Also accessible at: http://www.psychohistory.com/htm/eln...ldrearing.html

:Puke

It does talk about male and female genital mutilation, too.

Quote:
Circumcision for boys might be thought of as less traumatic since it involves only removal of the foreskin, a far less painful and serious mutilation. Yet in many cultures circumcision of boys is quite painful, as when Moslem boys are circumcised between the ages of 3 and 7 in a painful, bloody ceremony, after which "he is placed on his mother's naked back [so] that his bleeding penis presses against her. His mother dances along with the other women until he stops crying."145 That this ceremony is connected with the incestuous feelings of the mother is apparent from the fact that genital mutilation is far more likely found in societies where the little boy sleeps with his mother while the father sleeps elsewhere.146 Circumcision of boys-practiced from Egypt and Africa to Peru and Polynesia147-makes them into "little mothers," with the peeling away of the foreskin uncovering the glans so that it can act as a maternal nipple. That circumcision of boys is still practiced so regularly in America is a testimony to the continuing ubiquity of parental assault on the sexuality of children.148
Jen
post #2 of 7
Thread Starter 
Quote:
Clitoridectomy, like all sexual mutilations, is, I believe, an act of incest. If it is incest when a father rapes a daughter, it is also incest when parents assault their children by cutting off, sewing up, burning, flaying or gashing their genitals.

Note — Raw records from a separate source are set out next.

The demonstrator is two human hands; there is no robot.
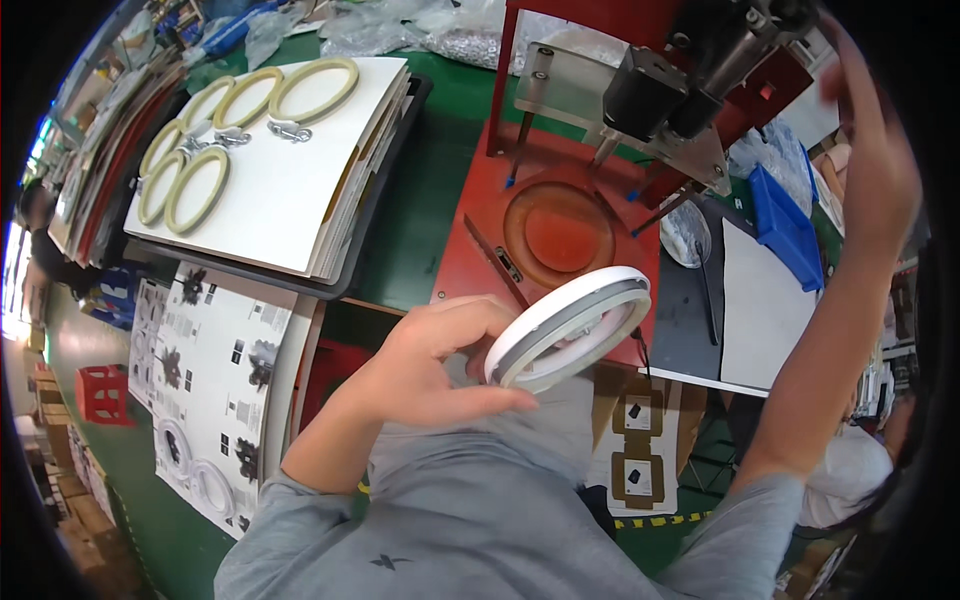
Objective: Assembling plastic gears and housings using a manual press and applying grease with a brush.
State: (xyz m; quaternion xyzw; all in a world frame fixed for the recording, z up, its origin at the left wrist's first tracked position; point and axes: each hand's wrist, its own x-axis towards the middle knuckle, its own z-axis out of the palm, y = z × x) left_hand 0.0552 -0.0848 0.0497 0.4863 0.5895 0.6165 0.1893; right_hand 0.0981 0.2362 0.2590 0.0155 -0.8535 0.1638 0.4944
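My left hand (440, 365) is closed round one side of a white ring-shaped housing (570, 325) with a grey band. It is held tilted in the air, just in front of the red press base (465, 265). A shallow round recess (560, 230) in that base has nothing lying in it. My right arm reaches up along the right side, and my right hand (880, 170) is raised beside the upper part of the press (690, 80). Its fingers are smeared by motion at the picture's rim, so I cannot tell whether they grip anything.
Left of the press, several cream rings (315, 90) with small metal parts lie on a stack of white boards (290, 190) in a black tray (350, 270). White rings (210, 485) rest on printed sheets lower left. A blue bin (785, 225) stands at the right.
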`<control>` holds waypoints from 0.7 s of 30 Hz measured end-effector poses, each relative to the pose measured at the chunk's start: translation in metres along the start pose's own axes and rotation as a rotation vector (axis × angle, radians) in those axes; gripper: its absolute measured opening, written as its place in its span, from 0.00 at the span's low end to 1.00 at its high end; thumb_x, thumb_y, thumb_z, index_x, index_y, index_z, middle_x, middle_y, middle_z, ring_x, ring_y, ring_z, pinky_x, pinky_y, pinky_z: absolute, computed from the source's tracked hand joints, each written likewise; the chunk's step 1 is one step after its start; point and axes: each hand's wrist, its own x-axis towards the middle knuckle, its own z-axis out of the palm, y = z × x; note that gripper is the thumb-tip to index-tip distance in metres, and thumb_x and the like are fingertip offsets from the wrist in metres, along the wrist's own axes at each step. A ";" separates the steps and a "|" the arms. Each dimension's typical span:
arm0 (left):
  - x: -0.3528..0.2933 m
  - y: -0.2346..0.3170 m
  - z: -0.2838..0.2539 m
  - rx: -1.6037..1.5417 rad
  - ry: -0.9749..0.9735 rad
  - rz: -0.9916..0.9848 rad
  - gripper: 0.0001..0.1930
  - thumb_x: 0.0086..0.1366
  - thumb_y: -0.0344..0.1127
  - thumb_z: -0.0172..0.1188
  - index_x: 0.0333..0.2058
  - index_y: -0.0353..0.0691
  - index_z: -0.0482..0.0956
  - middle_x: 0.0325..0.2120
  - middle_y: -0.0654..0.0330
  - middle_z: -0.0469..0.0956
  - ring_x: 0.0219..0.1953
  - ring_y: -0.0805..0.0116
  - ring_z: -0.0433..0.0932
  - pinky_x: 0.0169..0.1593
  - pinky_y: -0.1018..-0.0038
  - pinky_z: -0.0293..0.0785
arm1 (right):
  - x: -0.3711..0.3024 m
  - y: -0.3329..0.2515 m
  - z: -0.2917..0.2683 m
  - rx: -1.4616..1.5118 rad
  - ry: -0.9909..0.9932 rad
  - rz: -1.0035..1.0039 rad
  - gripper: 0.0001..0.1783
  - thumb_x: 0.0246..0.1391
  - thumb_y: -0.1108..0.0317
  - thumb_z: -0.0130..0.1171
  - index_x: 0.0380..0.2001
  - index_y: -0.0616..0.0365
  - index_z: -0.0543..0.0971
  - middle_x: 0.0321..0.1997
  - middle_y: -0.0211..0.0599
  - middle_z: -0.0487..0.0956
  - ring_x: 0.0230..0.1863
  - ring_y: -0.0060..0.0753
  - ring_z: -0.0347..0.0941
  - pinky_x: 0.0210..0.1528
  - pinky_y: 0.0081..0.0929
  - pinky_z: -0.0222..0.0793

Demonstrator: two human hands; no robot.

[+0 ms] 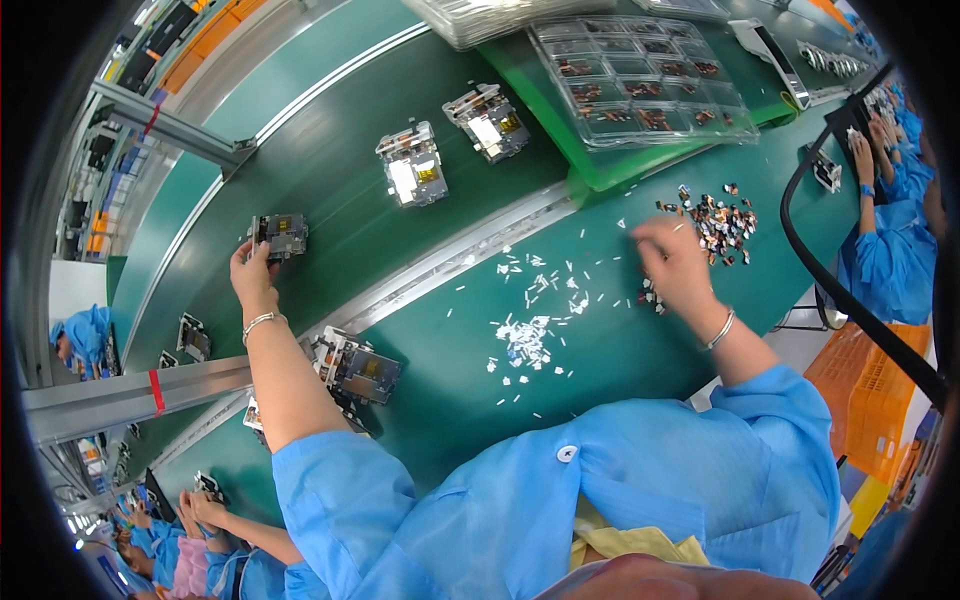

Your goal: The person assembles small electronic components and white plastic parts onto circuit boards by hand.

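My left hand point(254, 275) reaches out to the far left and grips the near left edge of a grey electronic module point(285, 234) on the green belt. To the right, my right hand point(676, 262) hovers over the green table with thumb and fingers drawn together, somewhat blurred. What its fingertips hold, if anything, is too small to make out. Beside that hand lies a pile of small copper, black and white parts point(722, 225). A scatter of little white strips point(525, 340) covers the table between my two arms.
Two more modules point(412, 165) point(487, 122) sit farther along the belt. Several stacked modules point(358, 370) stand by my left forearm. A metal rail point(460, 245) divides belt from table. Clear compartment trays point(645, 80) rest on a green bin. A black cable point(800, 240) arcs at right; co-workers sit both sides.
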 end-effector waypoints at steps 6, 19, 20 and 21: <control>-0.092 0.044 0.019 -0.067 -0.235 0.190 0.18 0.61 0.28 0.63 0.50 0.40 0.74 0.38 0.59 0.79 0.35 0.74 0.78 0.34 0.79 0.75 | 0.027 0.055 -0.017 -0.275 -0.008 0.193 0.11 0.47 0.72 0.65 0.37 0.55 0.80 0.42 0.36 0.78 0.46 0.45 0.70 0.50 0.39 0.65; -0.318 -0.004 0.045 0.537 -0.199 0.845 0.20 0.57 0.29 0.67 0.49 0.42 0.77 0.44 0.55 0.76 0.42 0.65 0.76 0.46 0.71 0.75 | 0.021 0.026 -0.006 0.012 -0.083 0.048 0.08 0.52 0.77 0.59 0.35 0.59 0.74 0.37 0.36 0.77 0.37 0.41 0.74 0.37 0.34 0.68; -0.327 -0.004 0.048 0.541 -0.188 0.836 0.20 0.57 0.29 0.67 0.49 0.42 0.77 0.44 0.55 0.76 0.42 0.65 0.76 0.46 0.71 0.75 | 0.014 -0.008 -0.006 0.205 -0.046 0.022 0.05 0.52 0.79 0.58 0.32 0.61 0.73 0.33 0.44 0.74 0.35 0.47 0.73 0.37 0.36 0.69; -0.338 -0.006 0.050 0.305 -0.369 0.733 0.14 0.61 0.29 0.64 0.46 0.38 0.77 0.42 0.56 0.77 0.40 0.68 0.76 0.43 0.75 0.74 | 0.006 -0.028 -0.003 0.320 -0.117 -0.024 0.06 0.52 0.79 0.57 0.33 0.61 0.72 0.34 0.43 0.73 0.36 0.47 0.72 0.39 0.34 0.70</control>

In all these cases, the child is being used for the sadistic sexual pleasure of the parent. In fact, circumcision ceremonies are often followed by drinking parties that end in intercourse, so sexually arousing is the circumcision---in some areas, the traveling circumcizer is actually accompanied by some prostitutes, who know how sexually excited villages become after the ceremony. Therefore, the practice of sexually mutilating children's genitals---one of the most widespread rituals in the world--by itself makes incest a near-universal trait.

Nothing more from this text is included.